Would you copy the line that includes "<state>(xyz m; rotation" and every line that follows it, down to the last line of the listing below, exactly as they stand?

> _Recorded information_:
· · · ·

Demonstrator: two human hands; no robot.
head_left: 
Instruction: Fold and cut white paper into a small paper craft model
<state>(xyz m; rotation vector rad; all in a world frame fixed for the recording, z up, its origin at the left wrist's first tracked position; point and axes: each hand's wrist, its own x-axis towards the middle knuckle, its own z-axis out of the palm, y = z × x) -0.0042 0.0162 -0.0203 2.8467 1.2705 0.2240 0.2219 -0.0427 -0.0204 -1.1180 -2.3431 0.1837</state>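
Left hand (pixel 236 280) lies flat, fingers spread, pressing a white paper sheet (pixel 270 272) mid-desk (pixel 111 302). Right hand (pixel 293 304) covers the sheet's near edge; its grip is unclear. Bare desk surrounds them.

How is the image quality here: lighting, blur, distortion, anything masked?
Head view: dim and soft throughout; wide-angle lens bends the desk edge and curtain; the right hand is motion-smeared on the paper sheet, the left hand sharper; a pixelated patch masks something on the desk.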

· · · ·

> _Your response_:
<state>(xyz m; rotation vector rad; all in a world frame fixed for the recording, z up, its origin at the left wrist's first tracked position; point and axes: each hand's wrist, its own x-axis towards the middle knuckle, its own z-axis out of the palm, y = z × x) -0.0042 0.0162 -0.0203 2.8467 1.2705 0.2240 0.2219 -0.0427 -0.0204 -1.1180 -2.3431 0.1837</state>
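Left hand (pixel 236 280) lies flat, fingers spread, pressing a white paper sheet (pixel 270 272) mid-desk (pixel 111 302). Right hand (pixel 293 304) covers the sheet's near edge; its grip is unclear. Bare desk surrounds them.

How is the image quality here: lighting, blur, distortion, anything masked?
Head view: dim and soft throughout; wide-angle lens bends the desk edge and curtain; the right hand is motion-smeared on the paper sheet, the left hand sharper; a pixelated patch masks something on the desk.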

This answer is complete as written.